To test whether Cqs2, Nrg1, and Liv3 impacted each other’s binding, we attempted to delete the genes encoding the other two transcription factors in the tagged strains described above. We conducted ChIP-seq on FLAG-tagged Liv3, Nrg1, or Cqs2 strains harboring deletions of NRG1 or CQS2 (we were unable to obtain deletions of LIV3) grown to OD1 in minimal media. Immunoblotting demonstrated that no significant difference in the levels of each of these tagged transcription factors in the mutant background compared to wild type (Fig 5A and S5 Table). An example of the binding pattern of Liv3, Nrg1, and Cqs2 in these backgrounds across part of chromosome 1 is shown (Fig 5B). We calculated a ChIP score for transcription factor binding for each promoter in each strain and plotted these for each gene in each transcription factor mutant versus wild type (S5 Fig and S6 Table). Strikingly, deletion of CQS2 results in reduced Liv3 binding to promoters. 357 genes exhibited a >1.5-fold decrease, and only 3 genes exhibited a >1.5-fold increase in binding (Fig 5C, S6 Fig, S2 and S6 Tables). In contrast, deletion of CQS2 both reduced and increased Nrg1 binding, depending on the promoter. Deletion of NRG1 also dramatically impacted Liv3 binding to targets, again primarily reducing binding. Finally, deletion of NRG1 increased Cqs2 binding to more targets than it decreased.
A) Protein levels of FLAG-tagged Cqs2, Liv3, and Nrg1 in each transcription factor deletion strain background. Average of two biological replicates is shown. B) ChIP-Seq data was visualized using the Integrative Genomics Viewer software. Binding across part of chromosome 1 is shown. C) Breakdown of promoters that are bound more or less by a given transcription factor in qsp1Δ compared to wild type, filtered by promoters significantly bound in either genotype. D) Overlaps between promoter sets that are less bound by each transcription factor in the qsp1Δ mutant and promoter sets that are less bound by each transcription factor in the nrg1Δ or cqs2Δ mutants.

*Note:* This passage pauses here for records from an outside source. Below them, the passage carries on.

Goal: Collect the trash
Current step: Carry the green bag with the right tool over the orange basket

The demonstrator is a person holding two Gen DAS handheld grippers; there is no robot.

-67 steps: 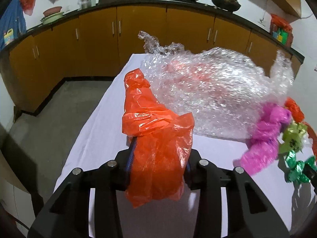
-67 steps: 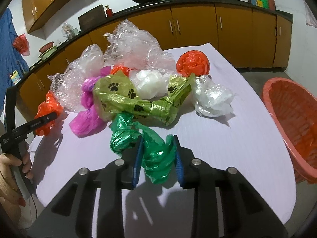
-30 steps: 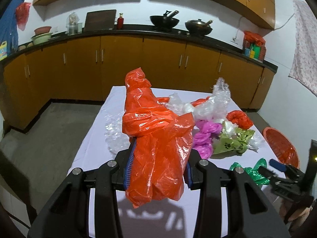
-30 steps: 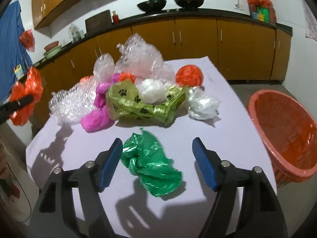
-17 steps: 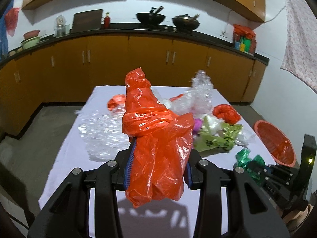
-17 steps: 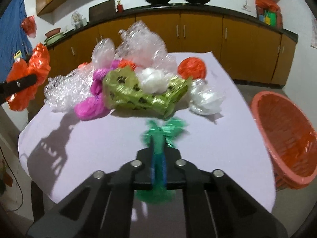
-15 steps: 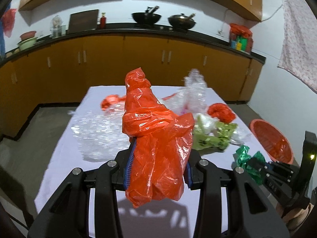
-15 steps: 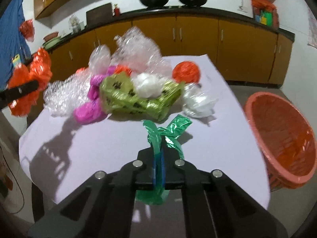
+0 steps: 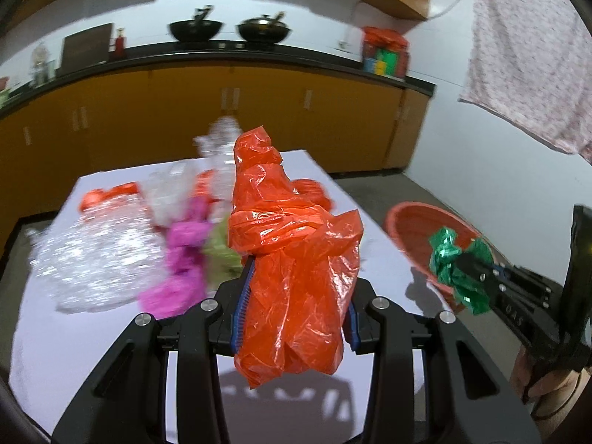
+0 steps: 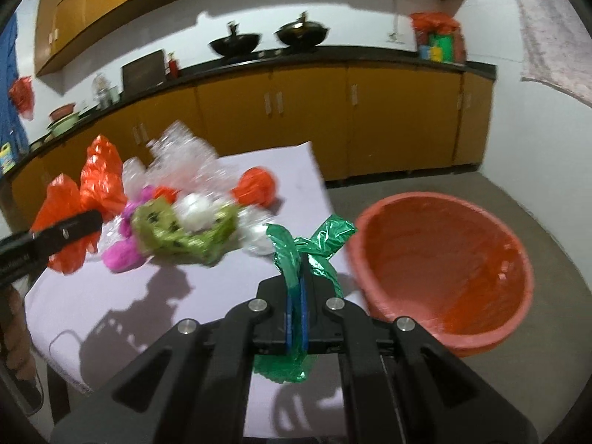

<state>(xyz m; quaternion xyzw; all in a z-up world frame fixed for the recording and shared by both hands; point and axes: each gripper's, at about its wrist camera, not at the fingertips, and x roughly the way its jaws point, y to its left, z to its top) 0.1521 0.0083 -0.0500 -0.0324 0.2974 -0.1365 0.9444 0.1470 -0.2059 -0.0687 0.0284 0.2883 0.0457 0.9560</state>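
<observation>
1. Green plastic bag [image 10: 300, 259], crumpled, pinched in the right gripper [image 10: 296, 309]; blue pads pressed together on its middle. Long axis runs roughly along the fingers: two twisted ends stick out ahead, a bunched tail hangs below the pads.
2. Bag held in the air at the table's right edge, just beside the orange basket [image 10: 492, 229], not over its opening as far as the right wrist view shows.
3. Orange plastic bag [image 9: 292, 270] clamped in the left gripper [image 9: 294, 318]; long axis upright, knotted end up, loose end below the pads.
4. Left gripper hangs over the white table [image 9: 92, 336].
5. Remaining pile further back on table: bubble wrap [image 9: 96, 255], pink bag [image 9: 181, 259], green paw-print bag [image 10: 177, 235], white bag [image 10: 196, 214], orange ball [image 10: 257, 187]. Blurred.
</observation>
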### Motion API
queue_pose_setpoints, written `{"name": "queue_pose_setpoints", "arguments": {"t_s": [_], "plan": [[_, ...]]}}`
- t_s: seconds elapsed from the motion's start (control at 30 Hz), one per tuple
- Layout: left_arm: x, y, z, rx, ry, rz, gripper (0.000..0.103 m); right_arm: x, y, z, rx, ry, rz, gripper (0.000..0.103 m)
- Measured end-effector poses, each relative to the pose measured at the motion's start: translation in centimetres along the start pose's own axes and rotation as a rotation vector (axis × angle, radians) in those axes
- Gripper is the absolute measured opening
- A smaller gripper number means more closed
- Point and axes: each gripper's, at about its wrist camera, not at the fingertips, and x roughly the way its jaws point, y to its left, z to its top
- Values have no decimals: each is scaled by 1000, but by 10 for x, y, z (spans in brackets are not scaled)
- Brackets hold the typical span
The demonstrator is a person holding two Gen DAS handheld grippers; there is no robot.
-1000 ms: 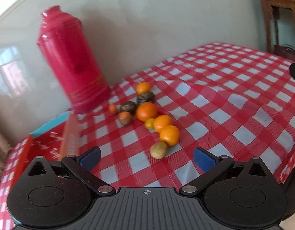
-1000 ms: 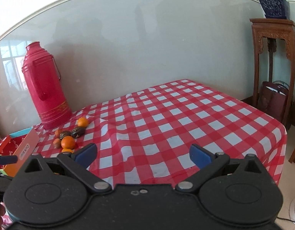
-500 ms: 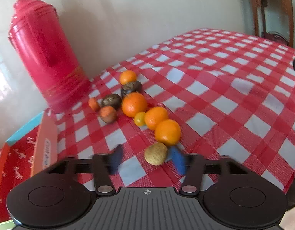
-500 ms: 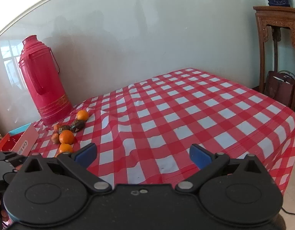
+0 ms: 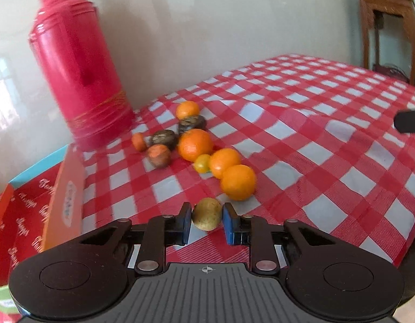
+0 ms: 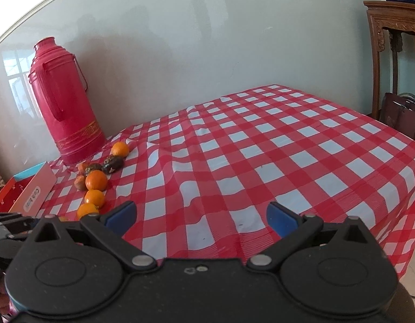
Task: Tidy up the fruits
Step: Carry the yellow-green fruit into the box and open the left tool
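Since half a second ago, left gripper [image 5: 206, 218] has narrowed onto the yellowish fruit [image 5: 206, 217] on the checked cloth [image 5: 315, 145], apparently touching it, beside an orange [image 5: 238, 182]. Right gripper [image 6: 201, 217] spread wide.

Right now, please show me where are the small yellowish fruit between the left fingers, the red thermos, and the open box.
small yellowish fruit [image 5: 206, 217], left wrist view, middle of its speckled skin.
red thermos [image 6: 66, 113], right wrist view, middle of its body.
open box [image 5: 64, 199], left wrist view, its orange raised flap.
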Motion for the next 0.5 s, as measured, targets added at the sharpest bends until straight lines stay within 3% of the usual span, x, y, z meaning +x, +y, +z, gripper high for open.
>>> {"name": "queue_pose_setpoints", "arguments": {"t_s": [0.13, 0.33, 0.5], "plan": [[-20, 23, -2, -78, -45, 68, 25, 1, 5, -1, -13, 6, 11, 97], [-56, 79, -6, -199, -110, 268, 25, -2, 22, -3, -53, 14, 51, 97], [-58, 138, -20, -330, -62, 418, 25, -4, 40, -4, -96, 18, 72, 97]]}}
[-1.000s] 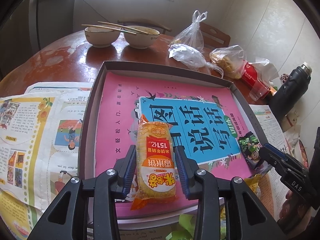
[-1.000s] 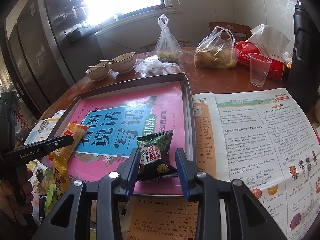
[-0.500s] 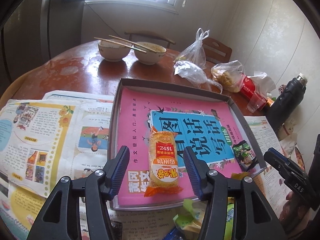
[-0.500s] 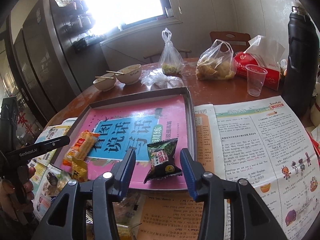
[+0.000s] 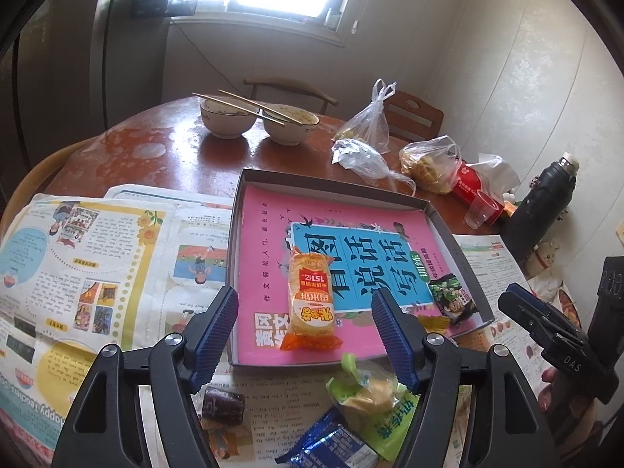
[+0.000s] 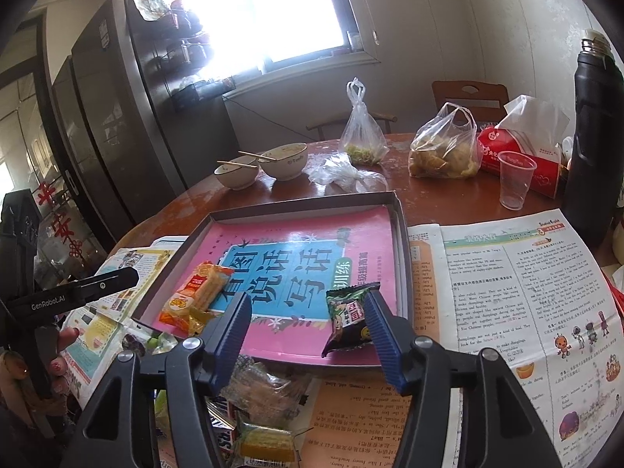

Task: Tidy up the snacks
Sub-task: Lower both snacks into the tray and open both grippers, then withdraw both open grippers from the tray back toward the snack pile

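A grey tray [image 5: 335, 181] [image 6: 403, 241] lined with a pink and blue book cover holds an orange-yellow snack pack [image 5: 310, 300] [image 6: 195, 296] at its near left and a dark green snack pack [image 5: 452, 298] [image 6: 347, 318] at its near right. My left gripper [image 5: 304, 329] is open and empty, held above the tray's near edge. My right gripper [image 6: 308, 335] is open and empty, just left of the green pack. Loose snacks lie before the tray: a green pack [image 5: 374, 397], a blue pack [image 5: 331, 444], a dark candy [image 5: 222, 407], a yellow pack [image 6: 265, 442].
Newspapers [image 5: 97, 257] [image 6: 518, 296] cover the round brown table on both sides of the tray. Behind stand two bowls with chopsticks [image 5: 257, 119], plastic bags [image 6: 444, 148], a red tissue pack [image 6: 518, 148], a clear cup [image 6: 514, 183] and a black flask [image 6: 592, 132].
Both grippers opened, let go of their snack packs in the tray, and pulled back and up. The orange pack and the green pack now lie free in the tray.
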Demonstrator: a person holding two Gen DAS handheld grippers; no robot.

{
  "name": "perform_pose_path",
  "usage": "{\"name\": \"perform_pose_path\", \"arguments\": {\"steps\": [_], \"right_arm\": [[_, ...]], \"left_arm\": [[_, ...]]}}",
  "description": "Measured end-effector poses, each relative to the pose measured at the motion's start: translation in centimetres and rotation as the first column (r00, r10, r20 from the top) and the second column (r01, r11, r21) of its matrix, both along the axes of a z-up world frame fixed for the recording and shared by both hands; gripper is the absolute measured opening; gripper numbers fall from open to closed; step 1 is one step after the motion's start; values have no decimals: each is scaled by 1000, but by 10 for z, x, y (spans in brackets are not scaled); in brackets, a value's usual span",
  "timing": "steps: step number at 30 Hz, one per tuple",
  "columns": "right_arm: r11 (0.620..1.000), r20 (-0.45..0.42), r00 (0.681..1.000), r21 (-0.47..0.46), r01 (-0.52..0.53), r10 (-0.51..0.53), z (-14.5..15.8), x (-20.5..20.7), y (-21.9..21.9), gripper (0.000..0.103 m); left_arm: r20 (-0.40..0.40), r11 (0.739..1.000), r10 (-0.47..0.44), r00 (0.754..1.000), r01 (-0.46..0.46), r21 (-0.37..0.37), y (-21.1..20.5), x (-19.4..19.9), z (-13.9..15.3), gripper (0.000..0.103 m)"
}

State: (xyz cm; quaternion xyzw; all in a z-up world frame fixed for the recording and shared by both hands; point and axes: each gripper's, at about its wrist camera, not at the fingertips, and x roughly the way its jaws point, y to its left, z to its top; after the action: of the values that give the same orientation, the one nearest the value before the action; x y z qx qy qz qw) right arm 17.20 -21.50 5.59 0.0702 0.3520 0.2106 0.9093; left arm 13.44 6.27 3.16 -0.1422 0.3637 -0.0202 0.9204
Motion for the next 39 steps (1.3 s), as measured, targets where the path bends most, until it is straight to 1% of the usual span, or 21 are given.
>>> {"name": "perform_pose_path", "arguments": {"steps": [7,24,39], "right_arm": [[1000,18,1000,-3,-14,14,6,-7,4,65],[999,31,999,-15,-42,42,12,-22,8,66],[997,15,998,-32,-63,64,8,-38,9,68]], "left_arm": [[5,1000,1,1000,-1,-13,2,-8,5,74],[19,999,-24,1000,24,-33,2,-27,12,74],[-21,998,-70,997,70,5,-7,-45,1,74]]}}
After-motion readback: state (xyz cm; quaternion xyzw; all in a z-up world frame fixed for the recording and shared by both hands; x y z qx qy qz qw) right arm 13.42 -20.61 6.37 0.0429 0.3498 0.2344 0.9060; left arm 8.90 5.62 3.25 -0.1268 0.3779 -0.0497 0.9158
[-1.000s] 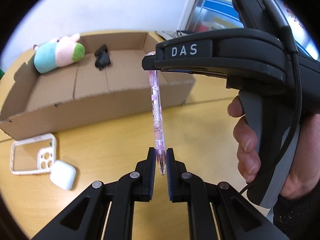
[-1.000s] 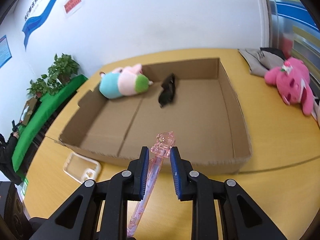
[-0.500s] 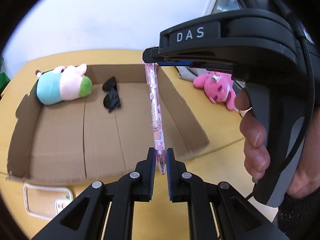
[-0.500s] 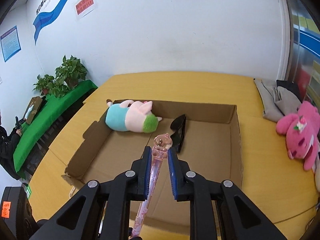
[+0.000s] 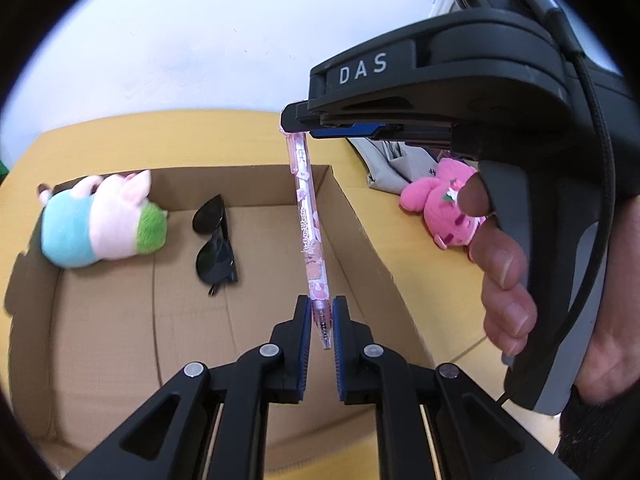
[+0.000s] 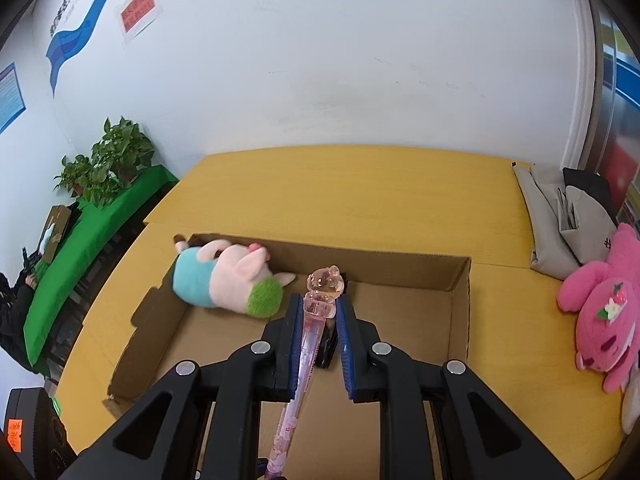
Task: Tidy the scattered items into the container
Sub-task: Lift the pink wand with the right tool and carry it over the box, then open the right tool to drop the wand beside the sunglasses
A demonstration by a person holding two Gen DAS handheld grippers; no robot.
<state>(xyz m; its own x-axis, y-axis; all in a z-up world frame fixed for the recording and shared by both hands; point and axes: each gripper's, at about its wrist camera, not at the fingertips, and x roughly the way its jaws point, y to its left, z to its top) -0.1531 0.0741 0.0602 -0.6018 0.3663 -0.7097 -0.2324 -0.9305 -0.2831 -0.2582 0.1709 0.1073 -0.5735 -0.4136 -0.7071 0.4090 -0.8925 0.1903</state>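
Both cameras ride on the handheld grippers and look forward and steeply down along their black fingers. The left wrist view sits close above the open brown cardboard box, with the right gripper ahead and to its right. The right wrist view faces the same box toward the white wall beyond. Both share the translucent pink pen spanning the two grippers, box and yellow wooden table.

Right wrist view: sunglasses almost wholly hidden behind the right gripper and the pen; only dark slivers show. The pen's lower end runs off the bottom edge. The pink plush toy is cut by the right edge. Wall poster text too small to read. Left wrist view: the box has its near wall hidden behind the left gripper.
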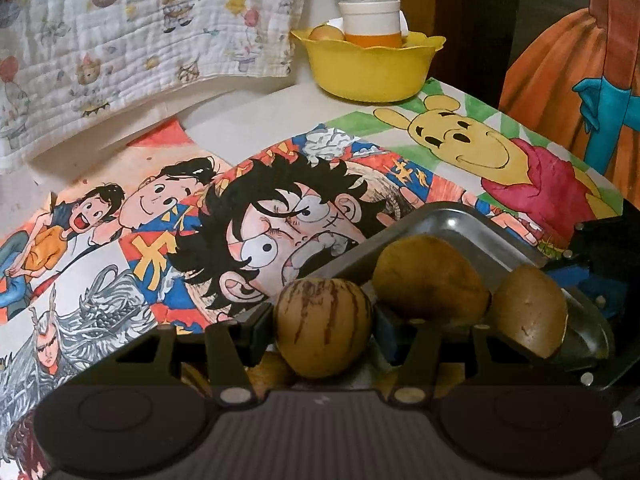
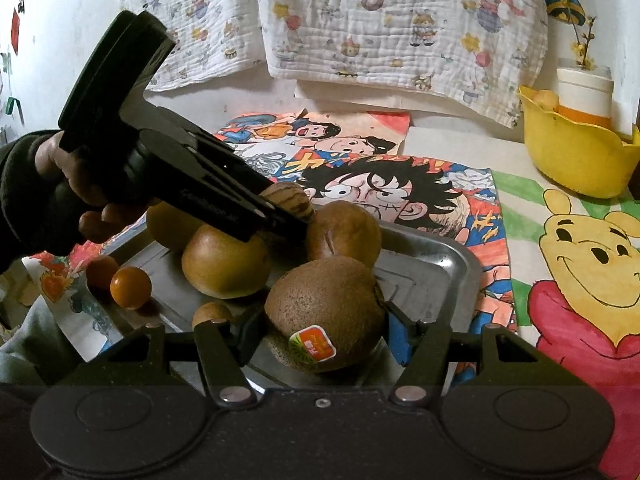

We sought to understand further the transcription factor network in the context of Qsp1 signaling. To accomplish this, we examined how the loss of NRG1 or CQS2 compared with loss of QSP1 on altering binding of Cqs2, Liv3, and Nrg1 to promoters, by comparing the sets of promoters that were affected by each deletion. Strikingly, almost all of the Qsp1-dependent promoters also exhibit a Cqs2-dependence for binding of Nrg1 and Liv3, and in the same direction (Fig 5D, S7 Fig, and S2 and S6 Tables). In other words, the same group of promoters that exhibit altered Nrg1 and Liv3 binding in a qsp1Δ knockout is also impacted in the same direction in a cqs2Δ knockout. Liv3 and Cqs2 binding to Qsp1-dependent promoters is also significantly regulated by Nrg1, but to a lesser extent (Fig 5D, S7 Fig and S2 and S6 Tables). Thus, there is a notable overlap between promoters whose transcription factor binding is promoted by Qsp1 and those that display transcription factor interdependencies for binding.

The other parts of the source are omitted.